• [Activity] Report each line of the data below in which "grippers" appears.

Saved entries
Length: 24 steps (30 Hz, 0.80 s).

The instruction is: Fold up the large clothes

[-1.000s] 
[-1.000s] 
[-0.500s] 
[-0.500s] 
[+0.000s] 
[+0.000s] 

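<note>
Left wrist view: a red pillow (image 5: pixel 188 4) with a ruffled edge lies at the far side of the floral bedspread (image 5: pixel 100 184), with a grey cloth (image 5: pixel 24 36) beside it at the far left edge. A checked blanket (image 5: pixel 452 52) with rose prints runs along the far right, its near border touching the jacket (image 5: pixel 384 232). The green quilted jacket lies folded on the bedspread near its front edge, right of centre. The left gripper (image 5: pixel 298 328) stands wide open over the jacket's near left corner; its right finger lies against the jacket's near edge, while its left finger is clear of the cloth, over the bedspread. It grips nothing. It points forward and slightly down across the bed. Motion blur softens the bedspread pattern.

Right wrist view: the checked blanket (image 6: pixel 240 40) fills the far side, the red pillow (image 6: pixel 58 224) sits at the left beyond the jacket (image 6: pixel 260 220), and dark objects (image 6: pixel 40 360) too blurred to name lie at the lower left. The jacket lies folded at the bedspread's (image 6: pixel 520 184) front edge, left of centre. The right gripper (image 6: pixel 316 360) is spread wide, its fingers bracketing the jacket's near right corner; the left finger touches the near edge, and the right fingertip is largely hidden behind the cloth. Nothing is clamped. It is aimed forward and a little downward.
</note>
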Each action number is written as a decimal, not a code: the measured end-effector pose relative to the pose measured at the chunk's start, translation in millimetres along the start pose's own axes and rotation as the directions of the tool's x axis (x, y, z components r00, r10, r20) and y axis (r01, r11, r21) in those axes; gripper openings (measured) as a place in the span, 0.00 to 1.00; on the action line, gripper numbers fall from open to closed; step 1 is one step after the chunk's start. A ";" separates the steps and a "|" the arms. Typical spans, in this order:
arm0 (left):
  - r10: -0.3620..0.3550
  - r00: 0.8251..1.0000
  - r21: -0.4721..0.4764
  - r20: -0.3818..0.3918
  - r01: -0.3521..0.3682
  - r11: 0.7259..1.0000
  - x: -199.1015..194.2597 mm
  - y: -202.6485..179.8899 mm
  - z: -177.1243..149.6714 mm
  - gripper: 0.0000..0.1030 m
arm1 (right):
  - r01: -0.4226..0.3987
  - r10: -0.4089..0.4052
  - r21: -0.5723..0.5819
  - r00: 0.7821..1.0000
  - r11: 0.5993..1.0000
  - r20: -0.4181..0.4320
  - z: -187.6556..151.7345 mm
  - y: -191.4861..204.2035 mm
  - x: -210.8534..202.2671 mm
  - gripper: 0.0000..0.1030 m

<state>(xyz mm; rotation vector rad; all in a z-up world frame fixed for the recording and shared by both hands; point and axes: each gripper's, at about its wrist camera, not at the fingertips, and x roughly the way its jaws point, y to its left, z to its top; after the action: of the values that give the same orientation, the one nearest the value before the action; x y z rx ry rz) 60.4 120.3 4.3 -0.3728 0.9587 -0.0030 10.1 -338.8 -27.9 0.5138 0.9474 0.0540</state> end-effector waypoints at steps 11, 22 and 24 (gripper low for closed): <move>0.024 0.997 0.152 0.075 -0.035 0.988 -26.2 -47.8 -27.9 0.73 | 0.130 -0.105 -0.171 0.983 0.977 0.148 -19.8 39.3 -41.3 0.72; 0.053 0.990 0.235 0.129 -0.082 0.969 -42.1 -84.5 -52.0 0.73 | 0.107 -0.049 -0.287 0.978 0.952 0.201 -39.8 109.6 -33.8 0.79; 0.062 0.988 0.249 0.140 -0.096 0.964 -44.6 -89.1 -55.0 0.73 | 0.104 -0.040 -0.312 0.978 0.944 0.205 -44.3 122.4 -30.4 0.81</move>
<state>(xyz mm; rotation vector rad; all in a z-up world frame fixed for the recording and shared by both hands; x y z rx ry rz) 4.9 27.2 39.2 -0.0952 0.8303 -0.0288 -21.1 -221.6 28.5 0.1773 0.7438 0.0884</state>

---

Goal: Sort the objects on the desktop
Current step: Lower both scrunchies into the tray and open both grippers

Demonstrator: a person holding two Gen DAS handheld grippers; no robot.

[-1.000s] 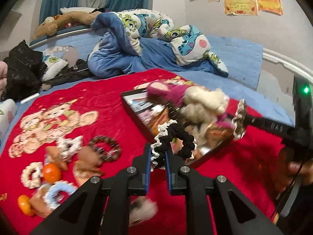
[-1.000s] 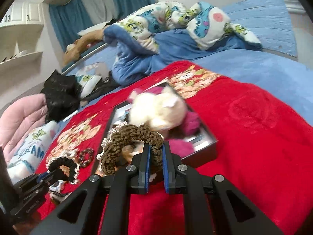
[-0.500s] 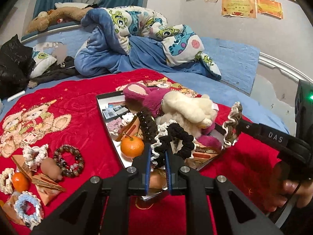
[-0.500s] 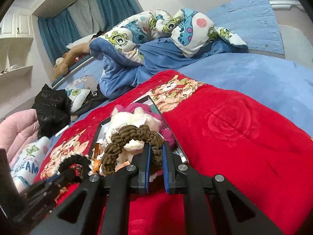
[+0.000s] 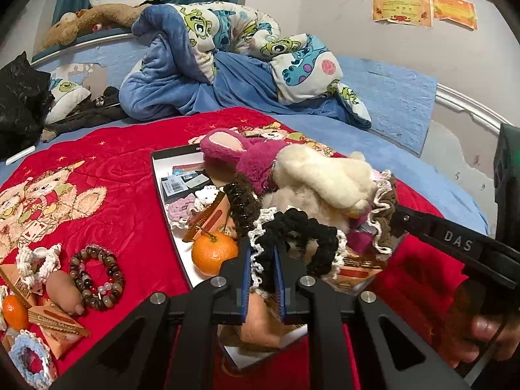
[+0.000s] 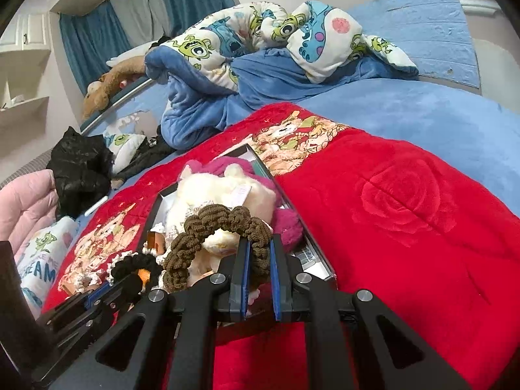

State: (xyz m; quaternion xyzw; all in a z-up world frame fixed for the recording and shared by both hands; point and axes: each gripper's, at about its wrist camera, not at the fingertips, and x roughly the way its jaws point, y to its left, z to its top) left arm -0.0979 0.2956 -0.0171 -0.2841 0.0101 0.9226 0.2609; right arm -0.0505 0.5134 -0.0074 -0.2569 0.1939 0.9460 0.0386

• [Answer below]
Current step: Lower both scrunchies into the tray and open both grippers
Demonstrator: a person holding two Gen DAS handheld grippers; no robot.

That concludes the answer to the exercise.